Cibler les complexes formés par les récepteurs de la dopamine et du glutamate pour atténuer les pathologies liées au stress – DropStress

Le stress est un facteur clé qui prédispose à de nombreux troubles mentaux, tels que la dépression majeure, l'anxiété ou les addictions, et empêche leurs rémissions. Il existe une forte comorbidité entre addictions et troubles mentaux, notamment l'anxiété et la dépression. Les thérapies actuelles ciblent avant tout les symptômes plutôt que leurs causes en raison de la connaissance limitée des mécanismes qui sous-tendent les troubles mentaux liés au stress. Le coordinateur a montré que les séquelles engendrées par le stress et des drogues d’abus résultent de changements stables et en partie communs au sein des neurones dopamine (DA)ergiques du mésencéphale. La DA libérée module les entrées excitatrices glutamate (Glu)-ergiques qui convergent sur les neurones striataux et code ainsi des états renforçants et stressants. L’altération des transmissions DA et Glu, rencontrée à la fois dans les troubles liés au stress et aux drogues d’abus, pourrait expliquer la comorbidité entre dépression et addictions. Les traitements actuels ciblent principalement les récepteurs de ces neurotransmetteurs mais montrent une perte d'efficacité progressive et des effets secondaires graves. Sur la base de solides données préliminaires, nous testerons si le ciblage des complexes DAR/NMDAR, plutôt que les récepteurs eux-mêmes, montrent des effets bénéfiques pour la dépression et les comorbidités addictives.
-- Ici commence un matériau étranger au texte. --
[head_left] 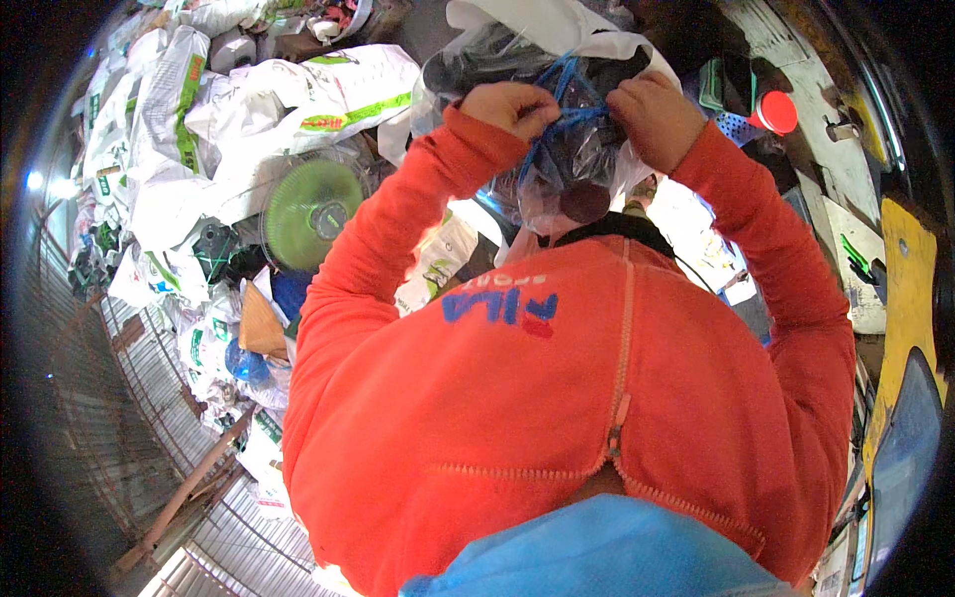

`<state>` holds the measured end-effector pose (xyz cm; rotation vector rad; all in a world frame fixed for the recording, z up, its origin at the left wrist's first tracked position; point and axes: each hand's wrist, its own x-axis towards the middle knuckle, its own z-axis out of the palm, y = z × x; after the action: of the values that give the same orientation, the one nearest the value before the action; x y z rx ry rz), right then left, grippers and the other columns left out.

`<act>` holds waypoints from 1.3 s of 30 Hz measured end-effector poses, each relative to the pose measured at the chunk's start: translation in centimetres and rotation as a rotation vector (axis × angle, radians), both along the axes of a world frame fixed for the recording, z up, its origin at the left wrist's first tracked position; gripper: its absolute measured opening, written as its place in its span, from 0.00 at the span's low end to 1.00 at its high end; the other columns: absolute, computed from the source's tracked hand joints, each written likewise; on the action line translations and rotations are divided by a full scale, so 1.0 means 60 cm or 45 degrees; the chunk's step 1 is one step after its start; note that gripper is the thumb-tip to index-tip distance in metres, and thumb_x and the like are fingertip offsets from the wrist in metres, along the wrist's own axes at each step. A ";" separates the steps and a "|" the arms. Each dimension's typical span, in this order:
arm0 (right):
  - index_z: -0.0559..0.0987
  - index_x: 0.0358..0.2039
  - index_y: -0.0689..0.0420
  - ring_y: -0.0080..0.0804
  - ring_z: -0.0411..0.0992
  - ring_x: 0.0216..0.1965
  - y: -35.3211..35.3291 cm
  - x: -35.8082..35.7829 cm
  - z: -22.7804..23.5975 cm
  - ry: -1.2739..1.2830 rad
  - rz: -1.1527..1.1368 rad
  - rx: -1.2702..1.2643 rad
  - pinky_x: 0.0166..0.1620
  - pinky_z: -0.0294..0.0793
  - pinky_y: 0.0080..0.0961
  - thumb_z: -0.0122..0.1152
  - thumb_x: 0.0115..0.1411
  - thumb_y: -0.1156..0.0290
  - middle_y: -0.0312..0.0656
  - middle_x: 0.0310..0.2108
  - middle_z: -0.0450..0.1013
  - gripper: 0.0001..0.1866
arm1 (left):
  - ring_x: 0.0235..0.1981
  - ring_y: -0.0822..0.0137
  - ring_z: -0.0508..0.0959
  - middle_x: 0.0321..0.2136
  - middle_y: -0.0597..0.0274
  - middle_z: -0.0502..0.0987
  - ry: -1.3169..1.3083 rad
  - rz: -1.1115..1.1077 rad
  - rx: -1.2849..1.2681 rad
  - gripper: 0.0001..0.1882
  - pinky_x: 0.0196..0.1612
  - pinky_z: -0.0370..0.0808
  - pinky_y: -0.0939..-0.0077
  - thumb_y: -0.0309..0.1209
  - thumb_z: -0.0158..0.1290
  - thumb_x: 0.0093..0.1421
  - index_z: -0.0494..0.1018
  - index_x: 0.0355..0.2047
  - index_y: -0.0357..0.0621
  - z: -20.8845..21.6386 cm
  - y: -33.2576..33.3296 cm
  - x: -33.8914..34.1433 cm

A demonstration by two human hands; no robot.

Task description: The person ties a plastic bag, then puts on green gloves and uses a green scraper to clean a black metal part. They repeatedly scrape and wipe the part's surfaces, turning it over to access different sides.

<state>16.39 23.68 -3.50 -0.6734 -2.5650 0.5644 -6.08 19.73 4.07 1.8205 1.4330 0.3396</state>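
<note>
In front of my chest, at the top of the view, is a clear plastic bag (585, 164) with dark round things inside it. A blue string (563, 78) runs across and around its upper part. My left hand (511, 106) pinches the string from the left side, its fingertips pressed together. On the other side my right hand (657, 119) has its fingers curled in against the string, close to the bag. The bag's white edge (627, 45) spreads out behind both hands. The exact crossing of the string is partly hidden by the fingers and the plastic folds.
White sacks with green stripes (318, 90) are piled at the left. A green round fan (312, 215) stands below them, beside my left sleeve. To the right are a container with a red lid (776, 112) and a yellow board (903, 261).
</note>
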 end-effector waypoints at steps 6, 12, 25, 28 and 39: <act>0.69 0.33 0.59 0.45 0.67 0.35 0.005 -0.001 0.007 0.059 -0.010 -0.047 0.42 0.65 0.36 0.56 0.46 0.74 0.46 0.32 0.67 0.12 | 0.18 0.83 0.59 0.18 0.72 0.64 -0.824 0.241 -0.830 0.12 0.20 0.54 0.88 0.38 0.44 0.63 0.69 0.41 0.46 0.017 -0.009 0.019; 0.69 0.33 0.58 0.43 0.68 0.35 0.024 -0.009 0.018 -0.315 0.220 -0.007 0.42 0.65 0.34 0.58 0.43 0.70 0.44 0.31 0.67 0.15 | 0.24 0.78 0.69 0.24 0.68 0.71 -0.691 0.205 -0.465 0.11 0.29 0.68 0.84 0.36 0.45 0.63 0.69 0.36 0.40 -0.017 0.012 0.044; 0.69 0.33 0.58 0.44 0.66 0.31 0.032 -0.008 0.010 -0.047 0.372 -0.180 0.37 0.65 0.36 0.59 0.39 0.70 0.44 0.28 0.65 0.18 | 0.28 0.78 0.65 0.24 0.70 0.67 -0.559 0.328 -0.575 0.12 0.34 0.63 0.85 0.36 0.42 0.64 0.69 0.31 0.42 0.002 -0.005 0.019; 0.69 0.32 0.58 0.45 0.66 0.30 0.030 -0.008 0.006 0.003 0.372 -0.182 0.37 0.65 0.36 0.59 0.38 0.71 0.43 0.27 0.65 0.17 | 0.28 0.78 0.65 0.24 0.71 0.66 -0.594 0.370 -0.554 0.12 0.34 0.64 0.84 0.36 0.41 0.64 0.69 0.31 0.42 -0.007 -0.017 0.010; 0.70 0.29 0.57 0.49 0.68 0.34 0.026 0.004 0.001 -0.095 0.243 -0.303 0.37 0.67 0.40 0.58 0.48 0.68 0.45 0.28 0.68 0.10 | 0.30 0.76 0.70 0.27 0.67 0.73 -0.738 0.495 -0.132 0.12 0.37 0.67 0.82 0.29 0.45 0.61 0.69 0.45 0.44 -0.005 -0.106 -0.027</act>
<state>16.60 25.26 -3.44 -0.5364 -2.6747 0.9350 -7.70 13.35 3.77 1.2071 1.3369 0.8901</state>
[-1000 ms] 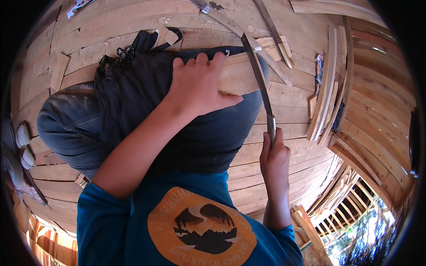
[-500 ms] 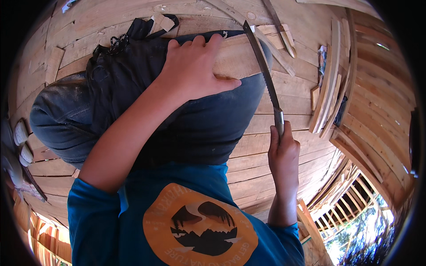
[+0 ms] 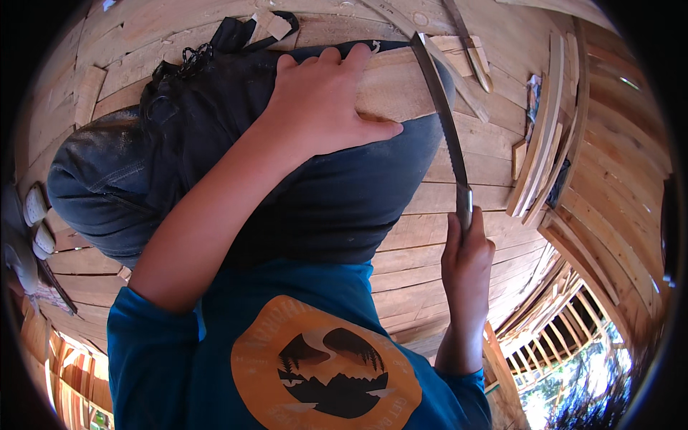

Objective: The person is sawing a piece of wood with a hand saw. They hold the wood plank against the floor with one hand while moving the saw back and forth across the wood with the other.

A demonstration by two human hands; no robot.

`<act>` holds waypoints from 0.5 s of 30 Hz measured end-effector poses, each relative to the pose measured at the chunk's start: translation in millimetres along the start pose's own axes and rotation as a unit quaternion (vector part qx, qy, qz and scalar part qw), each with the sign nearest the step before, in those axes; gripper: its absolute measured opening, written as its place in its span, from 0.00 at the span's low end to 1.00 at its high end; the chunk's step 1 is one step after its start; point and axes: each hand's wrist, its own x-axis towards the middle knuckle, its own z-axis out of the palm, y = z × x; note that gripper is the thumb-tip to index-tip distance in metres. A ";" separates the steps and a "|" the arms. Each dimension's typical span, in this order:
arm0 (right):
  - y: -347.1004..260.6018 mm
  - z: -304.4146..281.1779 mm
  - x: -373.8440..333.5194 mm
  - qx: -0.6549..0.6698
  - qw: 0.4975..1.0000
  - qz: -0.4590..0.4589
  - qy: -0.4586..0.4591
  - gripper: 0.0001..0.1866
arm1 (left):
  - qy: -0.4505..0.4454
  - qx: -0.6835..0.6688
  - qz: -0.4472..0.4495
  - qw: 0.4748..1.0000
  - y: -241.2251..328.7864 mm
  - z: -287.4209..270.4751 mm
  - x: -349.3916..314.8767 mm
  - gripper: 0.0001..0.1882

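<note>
A pale wooden board (image 3: pixel 398 84) lies across my thigh, over dark trousers. My left hand (image 3: pixel 322 100) presses it down, fingers over the far edge and thumb along the near one. The fingers grip the board's left part. In my right hand (image 3: pixel 467 247) is the handle of a hand saw (image 3: pixel 446 118), wrapped by closed fingers. Its long dark toothed blade crosses the board's right end, tip beyond the far edge. How deep the teeth sit in the wood cannot be made out.
Wooden planks form the floor (image 3: pixel 430 236). Beyond my knee lie a long narrow tool (image 3: pixel 469 46) and wood strips. Stacked battens (image 3: pixel 542 136) stand at the right by a plank wall (image 3: pixel 616 165). White shoes (image 3: pixel 36 208) are at the far left. A wood offcut (image 3: pixel 89 93) lies upper left.
The saw and my right hand sit slightly lower and farther right in the picture. The whole view has shifted a little, with board and left hand also to the right. Both grips are unchanged.
</note>
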 end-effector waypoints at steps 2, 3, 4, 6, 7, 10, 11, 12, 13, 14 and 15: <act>2.9 -1.1 -7.5 0.006 1.000 0.014 0.003 0.07 | -0.002 0.001 0.017 1.000 2.5 1.9 0.1 0.47; 2.2 -1.2 -7.9 0.002 1.000 0.019 0.005 0.07 | 0.010 -0.001 0.021 1.000 2.9 5.6 -0.5 0.47; 0.8 -0.9 -6.7 -0.001 1.000 0.023 0.007 0.07 | 0.023 -0.003 0.024 0.999 -0.5 8.9 -1.7 0.47; -8.4 5.1 13.0 0.000 1.000 0.004 0.014 0.06 | 0.051 -0.008 0.034 0.998 -5.7 12.7 -1.5 0.48; -13.1 7.7 22.6 0.010 1.000 -0.007 0.020 0.06 | 0.050 -0.007 0.031 0.998 -5.7 12.5 -0.7 0.47; -13.9 9.2 40.0 -0.019 0.998 -0.059 0.017 0.06 | 0.040 -0.008 0.019 0.999 -6.6 9.8 -0.3 0.47; -11.6 7.3 35.2 -0.019 0.999 -0.041 0.011 0.06 | 0.032 -0.014 0.019 0.999 -4.9 7.8 0.9 0.46; -7.9 3.6 24.3 -0.017 1.000 -0.026 0.002 0.06 | 0.024 -0.020 0.015 0.999 -4.9 5.6 1.5 0.46; -2.7 1.0 13.4 -0.013 1.000 -0.012 -0.006 0.05 | 0.021 -0.021 0.016 0.999 -4.8 5.4 1.7 0.46; 1.6 -0.8 3.2 -0.004 1.000 -0.002 0.001 0.05 | 0.019 -0.022 0.018 0.999 -4.4 5.8 1.9 0.46; 4.2 -3.3 -4.4 0.001 1.000 0.010 -0.006 0.06 | 0.013 -0.029 0.026 0.999 -2.2 8.4 1.0 0.46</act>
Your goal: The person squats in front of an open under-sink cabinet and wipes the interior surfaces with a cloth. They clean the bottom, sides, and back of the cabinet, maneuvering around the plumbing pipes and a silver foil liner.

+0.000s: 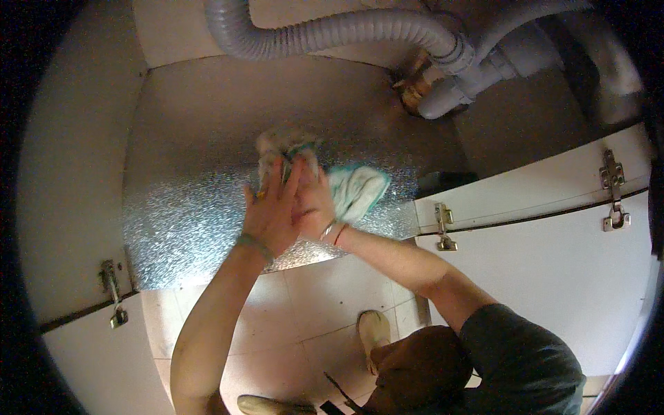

L'interaction physique (i.e. formation de complexes) entre les récepteurs est un mécanisme clé par lequel ils peuvent modifier leurs fonctions. Les complexes de récepteurs présentent des propriétés fonctionnelles distinctes de celles des récepteurs qui les composent. Ainsi, ils émergent comme cibles moléculaires avec des potentiels thérapeutiques croissants car adaptés au développement de traitements pharmacologiques plus sélectifs. Le partenaire 2 a montré que l'interaction entre le récepteur DA D1 (D1R) et les récepteurs NMDA Glu (NMDAR) contrôle la facilitation des fonctions NMDAR par la DA et la plasticité striatale à long terme. D'autres ont montré que la liaison des D2R aux NMDAR permet l’inhibition des fonctions NMDAR par la DA.
Dans ce contexte, nous avons validé des approches permettant de faire une cartographie complète de la modulation des complexes D1R/NMDAR & D2R/GluN2B endogènes dans les régions du cerveau qui intègrent les stimuli aversifs et récompensants. Nos résultats montrent que le stress social chronique et la cocaïne augmentent fortement la formation des complexes D1R/NMDAR dans le striatum ventral. Pour tester la pertinence translationnelle de notre hypothèse, ces complexes seront étudiés à partir de tissus humains issus de patients ayant souffert de dépression et de témoins.
A l’aide d’une stratégie virale permettant d’exprimer des peptides interférants de manière contrôlée dans le temps, nous testerons si le blocage des complexes DAR/NMDAR, tout en épargnant la fonction individuelle des récepteurs DAR et NMDAR, peut prévenir et/ou réverter les effets d’un stress chronique à de multiples niveaux : signalisation, électrophysiologie, altérations structurales et comportementales.
Enfin, nous évaluerons le rôle de ces complexes dans les interactions synergiques entre cocaïne et stress social en examinant comment ce dernier module la réponse à la cocaïne et réciproquement. Les analyses des complexes DAR/NMDAR sur des cerveaux post-mortem de sujets dépressifs ayant des antécédents de dépendance aux psychostimulants seront une grande valeur ajoutée au projet.
Les outils et des approches nécessaires au projet ont été mis en place, et les données préliminaires à l'appui de chaque tâche assurent la faisabilité de DROPSTRESS avec des risques limités. Au-delà des troubles liés au stress et des comorbidités addictives, DROPSTRESS a un fort potentiel pour identifier de nouveaux événements moléculaires sous-jacents aux nombreux troubles neuropsychiatriques associés à un déséquilibre de la transmission DA/Glu.